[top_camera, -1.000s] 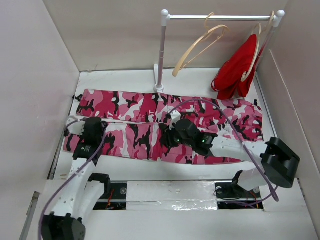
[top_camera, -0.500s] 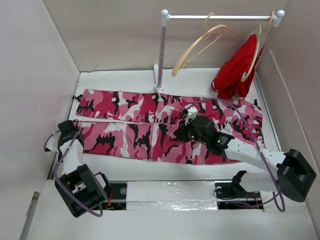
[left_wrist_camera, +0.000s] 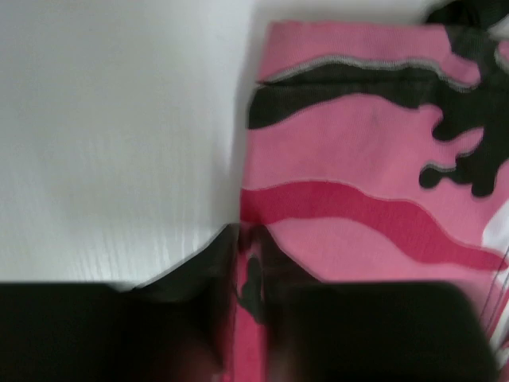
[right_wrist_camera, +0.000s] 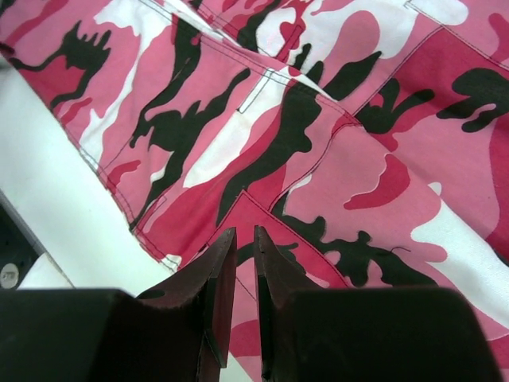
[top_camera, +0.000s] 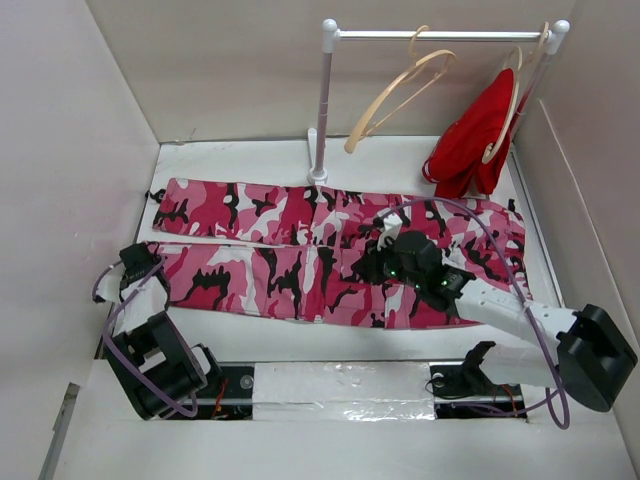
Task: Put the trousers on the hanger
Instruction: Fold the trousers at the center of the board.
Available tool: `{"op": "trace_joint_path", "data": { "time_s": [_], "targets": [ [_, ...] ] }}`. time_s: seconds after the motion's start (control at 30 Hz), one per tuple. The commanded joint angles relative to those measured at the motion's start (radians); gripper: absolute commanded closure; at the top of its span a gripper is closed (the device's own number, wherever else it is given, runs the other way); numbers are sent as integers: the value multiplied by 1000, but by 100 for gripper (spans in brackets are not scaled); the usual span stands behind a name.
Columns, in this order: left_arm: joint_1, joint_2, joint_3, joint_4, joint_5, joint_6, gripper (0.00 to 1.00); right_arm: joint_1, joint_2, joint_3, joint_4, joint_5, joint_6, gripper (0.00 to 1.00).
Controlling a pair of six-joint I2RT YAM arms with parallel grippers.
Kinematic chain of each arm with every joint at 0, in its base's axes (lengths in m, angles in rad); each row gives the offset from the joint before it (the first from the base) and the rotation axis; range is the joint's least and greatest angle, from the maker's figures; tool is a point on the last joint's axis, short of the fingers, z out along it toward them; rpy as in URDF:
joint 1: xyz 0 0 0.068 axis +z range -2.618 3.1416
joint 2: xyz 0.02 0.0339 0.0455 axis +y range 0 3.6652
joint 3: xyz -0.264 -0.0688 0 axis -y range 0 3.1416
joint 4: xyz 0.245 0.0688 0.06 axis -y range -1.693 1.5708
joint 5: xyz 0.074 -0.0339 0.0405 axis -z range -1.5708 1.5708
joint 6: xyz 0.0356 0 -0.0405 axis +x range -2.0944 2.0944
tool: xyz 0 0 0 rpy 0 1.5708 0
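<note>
One near-left hem of the trousers (top_camera: 290,245) is pinched by the left gripper (left_wrist_camera: 241,255); the right gripper (right_wrist_camera: 237,236) is almost closed over the cloth.

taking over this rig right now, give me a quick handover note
Left gripper: at the hem of the near leg; the view is blurred, so I cannot tell if it grips.
Right gripper: jaws almost shut, tips down on the trousers close to their near edge, nothing visibly pinched.
Trousers: flat on the table, legs side by side.
Hanger: empty, on the rail at the back.
Done: nothing hung yet.
Left: bring hanger and trousers together, drape them over it.
</note>
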Motion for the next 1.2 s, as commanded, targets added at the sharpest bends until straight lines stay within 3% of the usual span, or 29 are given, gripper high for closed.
{"op": "trace_joint_path", "data": {
  "time_s": [0.0, 0.13, 0.37, 0.47, 0.57, 0.63, 0.7, 0.8, 1.0, 1.1, 1.17],
  "targets": [
    [6, -27, -28, 118, 79, 55, 100, -21, -43, -23, 66, -3, 2, 79],
    [-40, -162, -17, 138, 123, 81, 100, -80, -49, -44, 75, 20, 21, 81],
    [-49, -574, 55, 113, 259, 149, 100, -227, -121, -123, 72, 43, 90, 82],
    [-49, -642, 87, 86, 380, 169, 100, -299, -242, -172, -41, 116, 149, 79],
    [-49, -726, 38, 141, 532, 160, 100, -375, -410, -230, -158, 225, 245, 60],
    [-49, -769, 2, 185, 587, 137, 100, -425, -483, -271, -255, 280, 322, 61],
    [-49, -815, 0, 190, 641, 134, 100, -513, -567, -282, -337, 325, 383, 68],
    [-49, -837, 21, 210, 722, 145, 100, -612, -624, -281, -414, 290, 443, 69],
    [-49, -797, 48, 310, 894, 203, 100, -955, -502, -245, -419, 285, 436, 69],
    [-49, -768, 51, 308, 940, 261, 100, -1158, -310, -233, -334, 198, 382, 71],
    [-49, -780, 46, 299, 948, 296, 100, -1253, -172, -160, -365, 91, 344, 74]
  ]
}}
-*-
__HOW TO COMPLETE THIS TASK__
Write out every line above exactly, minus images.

__EXERCISE OUTPUT__
[top_camera, -1.000s] 
[top_camera, -0.500s] 
[left_wrist_camera, +0.000s] 
[right_wrist_camera, +0.000s] 
[top_camera, +0.000s] 
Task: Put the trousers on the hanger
Instruction: Fold the trousers at the center of the board.
Available tool: `{"op": "trace_joint_path", "data": { "time_s": [_], "targets": [ [_, ...] ] }}`. time_s: seconds after the motion's start (control at 30 Hz), one per tuple. The commanded joint angles relative to those measured at the motion's start (radians); gripper: absolute commanded closure; at the top of its span a gripper is closed (the device's own number, wherever else it is given, runs the other way); numbers are sent as integers: the value multiplied by 1000, but by 100 for gripper (spans in brackets are not scaled); the usual span stands behind a name.
Columns, in this order: left_arm: joint_1, joint_2, joint_3, joint_4, joint_5, joint_6, gripper (0.00 to 1.00); right_arm: joint_1, joint_2, joint_3, joint_4, joint_5, joint_6, gripper (0.00 to 1.00).
Controlling a pair of six-joint I2RT YAM arms with parallel grippers.
Kinematic chain of each arm with every joint at 0, in its base's axes (lengths in m, angles in rad); each row gives the offset from the joint before it (the first from the base) and the rotation axis; range is the joint's least and greatest angle, from the maker's figures; tool is a point on the last joint's axis, short of the fingers, z out along it toward them; rpy as in URDF:
joint 1: xyz 0 0 0.068 axis +z range -2.618 3.1416
joint 2: xyz 0.02 0.0339 0.0455 axis +y range 0 3.6652
joint 3: xyz -0.264 -0.0688 0 axis -y range 0 3.1416
joint 4: xyz 0.245 0.0688 0.06 axis -y range -1.693 1.5708
joint 5: xyz 0.074 -0.0339 0.0405 axis -z range -1.5708 1.5708
joint 6: xyz 0.0356 0 -0.0405 axis +x range -2.0944 2.0944
tool: xyz 0 0 0 rpy 0 1.5708 0
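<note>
One near-left hem of the trousers (top_camera: 290,245) is pinched by the left gripper (left_wrist_camera: 241,255); the right gripper (right_wrist_camera: 237,236) is almost closed over the cloth.

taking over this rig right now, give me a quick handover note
Left gripper: at the hem of the near leg; the view is blurred, so I cannot tell if it grips.
Right gripper: jaws almost shut, tips down on the trousers close to their near edge, nothing visibly pinched.
Trousers: flat on the table, legs side by side.
Hanger: empty, on the rail at the back.
Done: nothing hung yet.
Left: bring hanger and trousers together, drape them over it.
</note>
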Motion for the next 1.2 s, as commanded, targets added at the sharpest bends until straight lines stay within 3% of the usual span, or 29 are given, gripper high for closed.
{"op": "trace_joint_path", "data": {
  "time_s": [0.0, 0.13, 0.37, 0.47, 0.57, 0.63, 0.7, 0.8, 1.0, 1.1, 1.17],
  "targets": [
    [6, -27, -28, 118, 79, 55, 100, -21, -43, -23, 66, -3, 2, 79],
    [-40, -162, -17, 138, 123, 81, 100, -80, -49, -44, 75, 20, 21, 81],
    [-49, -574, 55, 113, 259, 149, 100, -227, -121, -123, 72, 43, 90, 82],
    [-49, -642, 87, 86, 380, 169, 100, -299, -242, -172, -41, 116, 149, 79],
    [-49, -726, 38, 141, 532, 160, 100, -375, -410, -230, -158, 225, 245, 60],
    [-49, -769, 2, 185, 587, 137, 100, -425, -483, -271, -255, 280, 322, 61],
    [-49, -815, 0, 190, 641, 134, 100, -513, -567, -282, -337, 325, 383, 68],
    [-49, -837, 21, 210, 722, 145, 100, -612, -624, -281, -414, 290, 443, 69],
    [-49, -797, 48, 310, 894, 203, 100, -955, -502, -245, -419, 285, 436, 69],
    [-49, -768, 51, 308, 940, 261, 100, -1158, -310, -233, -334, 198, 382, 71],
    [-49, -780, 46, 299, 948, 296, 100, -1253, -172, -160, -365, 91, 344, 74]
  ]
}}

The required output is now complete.